Clearly my entire table was going to be much more than this limit. I had a go at filtering the data so that the first column was less than 2000 (the max value in each column is 4,847,570) and that worked, returning in 23.1 seconds:
select count(*) from (select e2.Source as e2Source, e2.Destination as e2Destination, e3.Source as e3Source, e3.Destination as e3Destination from (select * from [Edges.EdgesFull] where source<2000) as e2 join (select * from [Edges.EdgesFull] where source<2000) as e3 on e2.destination = e3.source where e2.source < e3.source) as e4 join (select * from [Edges.EdgesFull] where source<2000) as e1 on e1.destination = e4.e2source and e4.e3destination = e1.source where e1.source < e4.e2source
A bit disappointing, but maybe this is a problem more suited to Pregel than Dremel? Certainly in more traditional OLAP scenarios when you need to join a fact table to a dimension table, many dimension tables will be smaller than 8MB when compressed so this limitation wouldn’t be such an issue.
Overall I was impressed with the performance and ease-of-use of BigQuery, and I’ll be interested to see how it develops in the future and integrates with the rest of the Google stack (it’s already possible to hook it up to Google docs with a bit of coding). I will, of course, be equally interested to see what Microsoft’s cloud BI and Office strategy comes up with to counter this.

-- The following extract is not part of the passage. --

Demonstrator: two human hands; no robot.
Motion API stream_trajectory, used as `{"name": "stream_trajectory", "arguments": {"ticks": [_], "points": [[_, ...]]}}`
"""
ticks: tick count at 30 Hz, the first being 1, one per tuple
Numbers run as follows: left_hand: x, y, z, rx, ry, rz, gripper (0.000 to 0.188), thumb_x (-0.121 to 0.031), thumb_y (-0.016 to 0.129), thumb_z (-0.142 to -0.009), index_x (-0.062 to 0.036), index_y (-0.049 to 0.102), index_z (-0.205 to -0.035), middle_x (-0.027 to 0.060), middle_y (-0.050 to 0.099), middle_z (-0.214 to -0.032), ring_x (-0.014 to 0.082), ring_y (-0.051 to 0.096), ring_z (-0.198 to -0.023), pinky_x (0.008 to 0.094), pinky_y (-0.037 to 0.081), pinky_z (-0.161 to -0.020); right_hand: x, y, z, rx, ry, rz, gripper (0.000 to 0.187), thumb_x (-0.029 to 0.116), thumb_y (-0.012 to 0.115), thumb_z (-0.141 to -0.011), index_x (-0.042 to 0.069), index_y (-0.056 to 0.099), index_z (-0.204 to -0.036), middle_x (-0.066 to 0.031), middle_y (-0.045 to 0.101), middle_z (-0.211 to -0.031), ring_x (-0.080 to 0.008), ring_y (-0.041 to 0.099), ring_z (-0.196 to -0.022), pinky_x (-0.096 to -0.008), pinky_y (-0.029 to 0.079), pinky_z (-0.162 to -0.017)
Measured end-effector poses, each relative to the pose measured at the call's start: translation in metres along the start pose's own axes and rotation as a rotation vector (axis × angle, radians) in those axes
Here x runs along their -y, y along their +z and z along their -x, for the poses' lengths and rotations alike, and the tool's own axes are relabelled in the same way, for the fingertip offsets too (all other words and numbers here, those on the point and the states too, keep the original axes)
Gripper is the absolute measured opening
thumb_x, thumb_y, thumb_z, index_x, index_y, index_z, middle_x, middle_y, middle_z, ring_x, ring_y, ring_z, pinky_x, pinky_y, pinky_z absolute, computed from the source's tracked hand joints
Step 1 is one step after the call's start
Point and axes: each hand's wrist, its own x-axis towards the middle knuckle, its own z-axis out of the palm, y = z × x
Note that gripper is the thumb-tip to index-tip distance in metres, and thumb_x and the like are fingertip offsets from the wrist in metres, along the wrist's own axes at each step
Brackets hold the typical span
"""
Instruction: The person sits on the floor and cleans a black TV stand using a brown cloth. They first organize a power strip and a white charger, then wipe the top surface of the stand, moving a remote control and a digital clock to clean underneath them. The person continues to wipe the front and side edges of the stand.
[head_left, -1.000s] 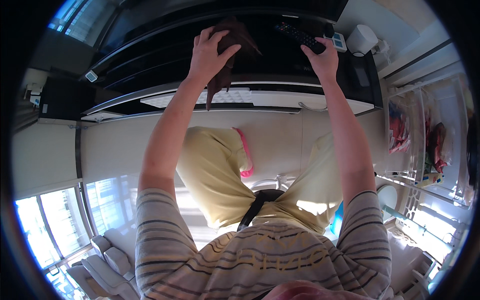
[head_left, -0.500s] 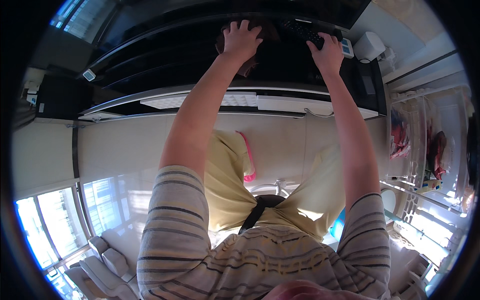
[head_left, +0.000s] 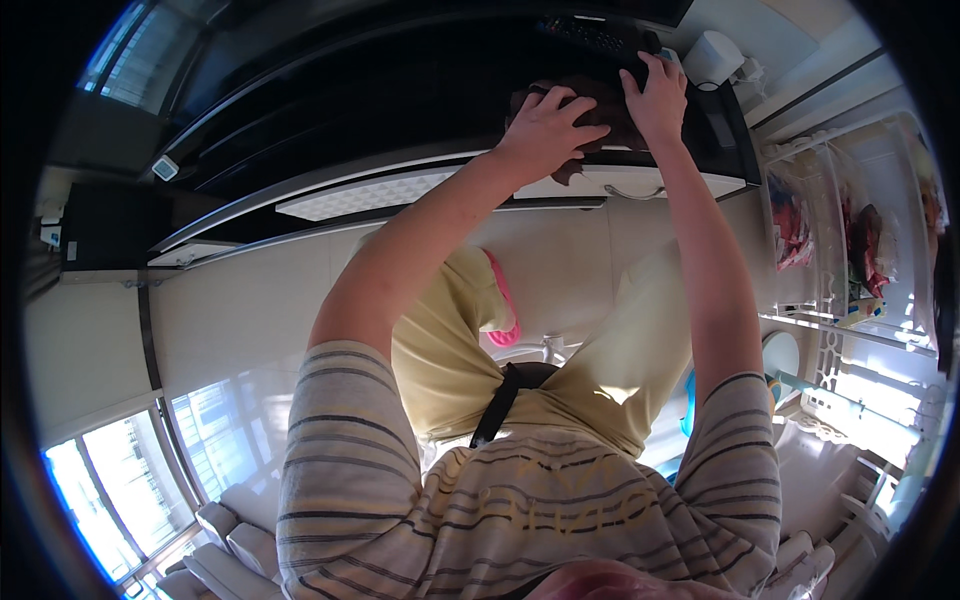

I’ve been following BigQuery and Google’s BI efforts for a while, and it looks like it’s only a matter of time before they have something resembling a pivot table built into a Google Docs spreadsheet – and that would be a very significant development in the world of web-based BI. Think about it: vast amounts of data stored in BigQuery, accessible through a SQL-like interface and able to be queried very quickly; a spreadsheet on the front; all that’s needed is some kind of OLAP-like-layer in between to make it easy for end users to build their own queries. And Google have done similar things to what’s necessary here with Fusion Tables and their collaboration with Panorama.
Microsoft really need an answer to this. We know SSAS in the cloud is coming, and we have the Excel web app, but again we need pivot table support in the web app to complete the picture (see here and here for more discussion on this topic). I hope it comes soon!